In its latest quarterly report, CAISO said the financial benefits derive mainly from transfers across balancing areas, “providing access to lower-cost supply, while factoring in the cost of compliance with greenhouse gas emissions regulations when energy is transferred into the ISO.”

“EIM uses state-of-the-art technology to find and deliver low-cost energy to meet real-time demand across eight Western states and extends to the border with Canada,” it said. “The Western EIM has proven extensive financial and operational benefits since its inception in November 2014, and cumulative gross economic benefits now total $861.79 million.”

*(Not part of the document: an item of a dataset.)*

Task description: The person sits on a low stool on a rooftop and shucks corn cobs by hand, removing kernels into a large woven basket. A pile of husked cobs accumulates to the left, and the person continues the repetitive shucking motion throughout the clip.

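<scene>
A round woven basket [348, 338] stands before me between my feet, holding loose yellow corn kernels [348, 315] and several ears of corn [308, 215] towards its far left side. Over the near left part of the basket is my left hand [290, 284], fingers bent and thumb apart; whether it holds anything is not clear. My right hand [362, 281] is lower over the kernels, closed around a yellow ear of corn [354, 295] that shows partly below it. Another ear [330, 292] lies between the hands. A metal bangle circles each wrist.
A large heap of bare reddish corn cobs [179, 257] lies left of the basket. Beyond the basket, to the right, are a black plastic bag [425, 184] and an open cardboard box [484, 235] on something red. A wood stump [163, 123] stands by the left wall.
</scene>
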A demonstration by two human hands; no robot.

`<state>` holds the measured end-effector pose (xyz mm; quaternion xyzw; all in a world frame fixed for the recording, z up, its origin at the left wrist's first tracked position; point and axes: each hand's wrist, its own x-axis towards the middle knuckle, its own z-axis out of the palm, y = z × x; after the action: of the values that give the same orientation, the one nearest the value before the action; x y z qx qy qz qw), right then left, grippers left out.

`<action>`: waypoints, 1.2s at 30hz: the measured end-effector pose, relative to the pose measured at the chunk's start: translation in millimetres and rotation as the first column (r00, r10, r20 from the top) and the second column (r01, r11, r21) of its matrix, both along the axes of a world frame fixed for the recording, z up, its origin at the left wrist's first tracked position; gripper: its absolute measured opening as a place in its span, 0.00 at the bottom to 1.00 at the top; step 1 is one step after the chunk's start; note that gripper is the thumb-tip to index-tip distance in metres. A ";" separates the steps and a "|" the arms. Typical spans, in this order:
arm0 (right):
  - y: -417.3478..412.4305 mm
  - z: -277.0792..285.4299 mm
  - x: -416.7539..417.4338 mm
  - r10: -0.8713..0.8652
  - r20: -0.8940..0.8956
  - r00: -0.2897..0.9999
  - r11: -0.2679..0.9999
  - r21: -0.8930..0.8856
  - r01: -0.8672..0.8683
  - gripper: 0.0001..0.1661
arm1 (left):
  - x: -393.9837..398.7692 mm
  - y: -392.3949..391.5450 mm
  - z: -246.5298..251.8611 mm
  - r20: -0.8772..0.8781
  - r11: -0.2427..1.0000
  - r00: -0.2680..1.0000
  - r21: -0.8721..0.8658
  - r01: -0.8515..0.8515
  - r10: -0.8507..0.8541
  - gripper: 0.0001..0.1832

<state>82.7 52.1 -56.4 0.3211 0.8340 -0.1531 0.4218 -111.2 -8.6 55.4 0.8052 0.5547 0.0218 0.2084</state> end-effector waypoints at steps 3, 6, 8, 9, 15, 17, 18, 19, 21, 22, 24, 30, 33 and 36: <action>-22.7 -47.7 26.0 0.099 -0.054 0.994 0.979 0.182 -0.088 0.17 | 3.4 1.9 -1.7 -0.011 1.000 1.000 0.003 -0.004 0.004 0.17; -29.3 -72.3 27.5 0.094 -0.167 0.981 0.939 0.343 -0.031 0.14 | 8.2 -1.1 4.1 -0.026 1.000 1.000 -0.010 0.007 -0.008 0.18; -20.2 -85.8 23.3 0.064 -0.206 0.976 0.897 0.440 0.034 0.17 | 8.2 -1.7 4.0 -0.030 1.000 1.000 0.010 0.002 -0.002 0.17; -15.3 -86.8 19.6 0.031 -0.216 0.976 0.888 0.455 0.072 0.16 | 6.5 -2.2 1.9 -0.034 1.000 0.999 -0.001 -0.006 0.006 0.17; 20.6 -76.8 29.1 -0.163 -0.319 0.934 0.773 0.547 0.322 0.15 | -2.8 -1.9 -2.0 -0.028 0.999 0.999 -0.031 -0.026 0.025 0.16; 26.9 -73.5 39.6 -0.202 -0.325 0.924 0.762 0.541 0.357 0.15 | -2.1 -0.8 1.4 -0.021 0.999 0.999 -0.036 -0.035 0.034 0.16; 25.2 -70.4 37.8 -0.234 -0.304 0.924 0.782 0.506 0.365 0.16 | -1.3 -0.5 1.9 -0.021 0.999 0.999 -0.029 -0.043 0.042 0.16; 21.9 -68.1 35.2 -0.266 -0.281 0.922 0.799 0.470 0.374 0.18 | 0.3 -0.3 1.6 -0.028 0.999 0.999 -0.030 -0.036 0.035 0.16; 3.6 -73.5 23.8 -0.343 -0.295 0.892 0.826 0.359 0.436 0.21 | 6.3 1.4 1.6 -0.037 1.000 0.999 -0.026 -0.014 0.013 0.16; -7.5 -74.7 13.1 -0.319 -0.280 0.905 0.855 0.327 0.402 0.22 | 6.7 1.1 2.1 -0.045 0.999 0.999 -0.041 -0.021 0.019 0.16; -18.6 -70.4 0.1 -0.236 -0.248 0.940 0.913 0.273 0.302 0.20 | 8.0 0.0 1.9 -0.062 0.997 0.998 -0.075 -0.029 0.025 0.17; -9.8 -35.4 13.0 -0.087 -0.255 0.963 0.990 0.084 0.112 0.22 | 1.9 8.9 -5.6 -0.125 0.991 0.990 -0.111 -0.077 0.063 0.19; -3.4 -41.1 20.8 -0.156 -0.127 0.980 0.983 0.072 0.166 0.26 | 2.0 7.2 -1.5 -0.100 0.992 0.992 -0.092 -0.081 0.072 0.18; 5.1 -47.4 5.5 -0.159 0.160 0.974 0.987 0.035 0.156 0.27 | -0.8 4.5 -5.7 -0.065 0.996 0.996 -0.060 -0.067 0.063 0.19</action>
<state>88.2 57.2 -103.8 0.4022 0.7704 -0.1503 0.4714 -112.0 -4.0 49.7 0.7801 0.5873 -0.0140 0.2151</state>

Trading now occurs only in the 15-minute and real-time markets, but through its stakeholder initiatives, the EIM is evaluating expanding to a day-ahead market and studying the potential for participants to benefit from wheel-through transfers, a proposal that’s proven controversial in the past. (See EIM Members Wary of Need for CAISO Wheeling Charge.)

“Currently, an EIM entity facilitating a wheel-through receives no direct financial benefit for facilitating the wheel; only the sink and source directly benefit,” the EIM said its Q4 report. “As part of the Western EIM Consolidated Initiatives stakeholder process, the ISO committed to monitoring the wheel-through volumes to assess whether, after the addition of new EIM entities, there is a potential future need to pursue a market solution to address the equitable sharing of wheeling benefits.”